Weak income growth leaves people with little resilience to shocks
With the local elections in England, and elections in Scotland and Wales around the corner, this briefing provides a reminder of the need to prioritise increasing living standards across the UK.
Introduction
Recent income growth has been weak and varied across the UK, significantly post-pandemic, with London seeing the sharpest fall, and the North East and Wales seeing the biggest growth.
Economic forecasts prior to the increased conflict in the Middle East imply low average growth in household income across the 2020s. This represents a poor prospect for households, but has particularly severe implications for those falling below the average forecast. The lowest-income third of households are expected to have lower incomes in 2029 than in 2019. If the conflict in the Middle East increases prices or reduces growth, incomes could fall across the country.
1. Macroeconomic context
The projections quoted in this briefing were made at a time when the macroeconomic context appeared stable but weak. Inflation was forecast to return to target in the middle of 2026, unemployment was projected to rise modestly (peaking in 2026), and real wage growth was projected to be positive but low.
However, since then the conflict in the Middle East has caused oil and gas to spike. Energy and motoring costs have already risen for some, with Government intervening on heating costs which aren’t covered by the energy price cap (HM Treasury, 2026). A prolonged conflict or one that causes a persistent reduction in global energy supply will result in a higher cap come July, with the Bank of England also suggesting businesses will increase prices because of higher input costs (Bank of England, 2026).

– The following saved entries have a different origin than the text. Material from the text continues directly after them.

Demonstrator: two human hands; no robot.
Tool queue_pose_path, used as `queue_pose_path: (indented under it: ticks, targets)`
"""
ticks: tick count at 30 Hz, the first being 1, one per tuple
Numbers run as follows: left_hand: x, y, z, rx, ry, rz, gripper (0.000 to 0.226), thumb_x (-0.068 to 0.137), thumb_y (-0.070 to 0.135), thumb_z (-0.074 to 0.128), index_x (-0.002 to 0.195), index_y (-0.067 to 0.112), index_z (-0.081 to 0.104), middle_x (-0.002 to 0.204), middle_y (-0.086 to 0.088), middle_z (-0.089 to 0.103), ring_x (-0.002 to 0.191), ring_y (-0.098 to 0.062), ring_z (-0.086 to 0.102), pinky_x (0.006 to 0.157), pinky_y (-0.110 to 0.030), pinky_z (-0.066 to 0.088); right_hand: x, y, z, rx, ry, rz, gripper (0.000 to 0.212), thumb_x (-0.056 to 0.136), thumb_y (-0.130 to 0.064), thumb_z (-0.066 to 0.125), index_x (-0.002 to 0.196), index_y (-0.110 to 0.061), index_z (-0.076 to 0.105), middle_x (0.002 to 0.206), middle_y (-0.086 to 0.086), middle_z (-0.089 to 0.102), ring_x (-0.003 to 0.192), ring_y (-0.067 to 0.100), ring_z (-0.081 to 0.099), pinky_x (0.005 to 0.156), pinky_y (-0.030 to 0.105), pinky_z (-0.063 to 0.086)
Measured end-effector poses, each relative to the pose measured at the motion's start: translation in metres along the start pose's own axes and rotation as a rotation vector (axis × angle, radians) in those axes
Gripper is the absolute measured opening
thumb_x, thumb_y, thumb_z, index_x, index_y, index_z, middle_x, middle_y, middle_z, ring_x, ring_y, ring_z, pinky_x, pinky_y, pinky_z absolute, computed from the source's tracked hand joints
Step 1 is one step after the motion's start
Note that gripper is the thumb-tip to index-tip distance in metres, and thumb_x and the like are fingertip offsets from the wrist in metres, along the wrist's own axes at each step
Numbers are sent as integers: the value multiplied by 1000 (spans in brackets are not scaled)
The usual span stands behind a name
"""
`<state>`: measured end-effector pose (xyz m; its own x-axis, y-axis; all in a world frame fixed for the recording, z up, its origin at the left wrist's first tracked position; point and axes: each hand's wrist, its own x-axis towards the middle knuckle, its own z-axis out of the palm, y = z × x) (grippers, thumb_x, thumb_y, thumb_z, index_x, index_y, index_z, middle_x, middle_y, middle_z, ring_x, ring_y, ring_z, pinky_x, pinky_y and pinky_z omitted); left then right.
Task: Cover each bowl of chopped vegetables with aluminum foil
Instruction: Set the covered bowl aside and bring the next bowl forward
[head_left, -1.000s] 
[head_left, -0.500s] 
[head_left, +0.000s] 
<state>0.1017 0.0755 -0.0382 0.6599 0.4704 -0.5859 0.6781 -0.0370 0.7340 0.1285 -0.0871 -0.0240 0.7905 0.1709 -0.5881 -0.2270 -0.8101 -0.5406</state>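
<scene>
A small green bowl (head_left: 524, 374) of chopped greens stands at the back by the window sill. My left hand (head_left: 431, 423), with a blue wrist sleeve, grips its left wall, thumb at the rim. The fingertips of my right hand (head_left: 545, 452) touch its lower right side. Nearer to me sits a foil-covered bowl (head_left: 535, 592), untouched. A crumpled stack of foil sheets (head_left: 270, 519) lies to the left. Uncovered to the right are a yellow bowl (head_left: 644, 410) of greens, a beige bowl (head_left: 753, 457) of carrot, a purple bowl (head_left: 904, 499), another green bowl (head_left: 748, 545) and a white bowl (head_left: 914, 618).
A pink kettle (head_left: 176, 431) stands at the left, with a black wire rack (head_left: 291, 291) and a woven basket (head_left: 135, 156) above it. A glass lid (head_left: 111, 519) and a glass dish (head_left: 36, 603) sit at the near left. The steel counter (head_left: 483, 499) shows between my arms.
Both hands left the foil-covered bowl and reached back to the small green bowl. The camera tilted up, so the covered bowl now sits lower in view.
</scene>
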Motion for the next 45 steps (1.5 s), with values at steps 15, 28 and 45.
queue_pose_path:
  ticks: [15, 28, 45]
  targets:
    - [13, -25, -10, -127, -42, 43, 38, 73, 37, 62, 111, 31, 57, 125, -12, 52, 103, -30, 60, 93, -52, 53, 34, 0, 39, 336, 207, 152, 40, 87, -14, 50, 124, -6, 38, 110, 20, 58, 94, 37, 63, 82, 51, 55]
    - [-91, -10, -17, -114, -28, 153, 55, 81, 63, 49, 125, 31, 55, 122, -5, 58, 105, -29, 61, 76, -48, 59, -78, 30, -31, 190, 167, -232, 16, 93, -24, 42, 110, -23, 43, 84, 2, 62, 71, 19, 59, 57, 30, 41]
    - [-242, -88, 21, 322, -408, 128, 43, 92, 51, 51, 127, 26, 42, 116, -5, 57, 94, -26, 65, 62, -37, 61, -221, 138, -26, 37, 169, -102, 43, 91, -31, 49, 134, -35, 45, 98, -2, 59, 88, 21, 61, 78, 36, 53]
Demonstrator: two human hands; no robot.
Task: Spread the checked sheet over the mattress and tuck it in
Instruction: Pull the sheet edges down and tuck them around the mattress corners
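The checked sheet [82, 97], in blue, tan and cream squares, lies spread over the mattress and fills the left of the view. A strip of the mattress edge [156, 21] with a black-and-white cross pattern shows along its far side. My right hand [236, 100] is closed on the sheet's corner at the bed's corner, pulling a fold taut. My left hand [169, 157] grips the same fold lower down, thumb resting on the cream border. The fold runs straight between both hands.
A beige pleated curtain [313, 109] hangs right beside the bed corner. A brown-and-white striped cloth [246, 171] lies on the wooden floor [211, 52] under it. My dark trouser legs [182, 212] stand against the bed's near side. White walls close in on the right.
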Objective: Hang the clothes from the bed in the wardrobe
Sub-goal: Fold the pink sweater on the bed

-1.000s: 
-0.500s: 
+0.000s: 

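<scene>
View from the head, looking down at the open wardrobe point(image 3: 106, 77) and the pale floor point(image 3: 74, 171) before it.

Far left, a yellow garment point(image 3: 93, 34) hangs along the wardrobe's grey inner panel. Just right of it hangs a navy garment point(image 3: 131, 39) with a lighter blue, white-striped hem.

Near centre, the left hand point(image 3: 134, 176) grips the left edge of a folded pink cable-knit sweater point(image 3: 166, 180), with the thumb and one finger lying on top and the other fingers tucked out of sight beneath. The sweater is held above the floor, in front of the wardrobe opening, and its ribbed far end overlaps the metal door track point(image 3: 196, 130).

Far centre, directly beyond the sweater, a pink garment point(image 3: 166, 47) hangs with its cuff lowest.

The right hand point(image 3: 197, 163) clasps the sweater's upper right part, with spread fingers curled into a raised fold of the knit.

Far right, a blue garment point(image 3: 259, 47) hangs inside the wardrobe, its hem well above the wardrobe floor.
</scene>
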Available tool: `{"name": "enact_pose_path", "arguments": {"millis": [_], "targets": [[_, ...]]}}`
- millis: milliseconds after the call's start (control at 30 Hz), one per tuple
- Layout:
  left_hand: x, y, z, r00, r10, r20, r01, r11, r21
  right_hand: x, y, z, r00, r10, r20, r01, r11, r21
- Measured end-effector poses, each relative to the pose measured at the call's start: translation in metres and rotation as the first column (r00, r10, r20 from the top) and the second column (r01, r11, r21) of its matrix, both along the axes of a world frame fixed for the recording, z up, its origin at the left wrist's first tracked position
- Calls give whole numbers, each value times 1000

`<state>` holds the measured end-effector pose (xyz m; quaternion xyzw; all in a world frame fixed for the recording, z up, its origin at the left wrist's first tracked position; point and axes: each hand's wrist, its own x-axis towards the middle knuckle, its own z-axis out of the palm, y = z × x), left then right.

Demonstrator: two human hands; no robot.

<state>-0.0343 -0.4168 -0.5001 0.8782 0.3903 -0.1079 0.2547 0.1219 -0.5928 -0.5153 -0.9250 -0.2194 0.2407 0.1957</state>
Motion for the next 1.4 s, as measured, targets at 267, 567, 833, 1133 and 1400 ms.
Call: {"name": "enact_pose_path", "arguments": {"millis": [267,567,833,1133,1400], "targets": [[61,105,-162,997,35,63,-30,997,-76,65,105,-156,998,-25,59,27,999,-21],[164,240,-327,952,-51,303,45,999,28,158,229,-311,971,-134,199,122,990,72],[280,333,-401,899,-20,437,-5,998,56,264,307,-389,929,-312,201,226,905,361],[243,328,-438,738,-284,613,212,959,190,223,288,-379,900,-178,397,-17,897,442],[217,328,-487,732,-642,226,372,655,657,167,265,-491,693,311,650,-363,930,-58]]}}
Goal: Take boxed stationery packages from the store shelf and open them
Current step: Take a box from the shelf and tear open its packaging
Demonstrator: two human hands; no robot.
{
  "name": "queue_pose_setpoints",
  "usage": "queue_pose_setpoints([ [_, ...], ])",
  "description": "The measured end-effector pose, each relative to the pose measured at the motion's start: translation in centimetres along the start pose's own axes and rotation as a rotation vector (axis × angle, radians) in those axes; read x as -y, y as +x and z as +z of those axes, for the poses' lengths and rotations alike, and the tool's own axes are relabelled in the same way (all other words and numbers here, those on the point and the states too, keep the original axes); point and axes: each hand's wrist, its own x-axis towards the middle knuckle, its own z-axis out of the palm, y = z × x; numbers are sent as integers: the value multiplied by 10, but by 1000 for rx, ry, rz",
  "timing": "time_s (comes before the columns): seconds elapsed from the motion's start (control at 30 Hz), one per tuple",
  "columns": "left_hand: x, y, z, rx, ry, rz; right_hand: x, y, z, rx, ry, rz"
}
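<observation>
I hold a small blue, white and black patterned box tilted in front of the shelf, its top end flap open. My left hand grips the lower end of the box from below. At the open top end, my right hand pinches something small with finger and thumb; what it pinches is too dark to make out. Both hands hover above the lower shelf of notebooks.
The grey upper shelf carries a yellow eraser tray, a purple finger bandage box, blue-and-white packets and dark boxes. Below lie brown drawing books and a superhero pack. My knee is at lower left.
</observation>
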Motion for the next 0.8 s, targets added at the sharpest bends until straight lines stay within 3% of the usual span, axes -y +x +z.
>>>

Where the Bank previously estimated inflation to return to target in April, they now estimate Q2 inflation of around 3%, and warn it could reach 3.5% in Q3. As a result, the Bank rate was held in March, and may now rise over the year, with higher unemployment a potential outcome. In their March report the OECD downgraded their projection for UK growth in 2026 by 0.5 percentage points (OECD, 2026).
These developments, especially if persistent, suggest that the fall in disposable income we estimate from this April onwards may be a best-case scenario. The same is true of the OBR’s estimate of real household disposable income.
2. UK income growth in the 2020s
Using the latest projections from the OBR (made prior to the conflict in Iran), we estimate that average household annual income after housing costs — hereafter referred to as disposable income – in 2029/30 will only be £160 higher than a decade earlier, a rise of just 0.4% (all prices are 2025/26 prices here and henceforth).1 Over the typical 10-year period between 1961 and 2019/20 incomes grew by 24% — equivalent to an increase of nearly £10,000 per year today.
April 2026 is projected to be the high point of the decade with annual incomes falling by £580 over the remaining 3 years.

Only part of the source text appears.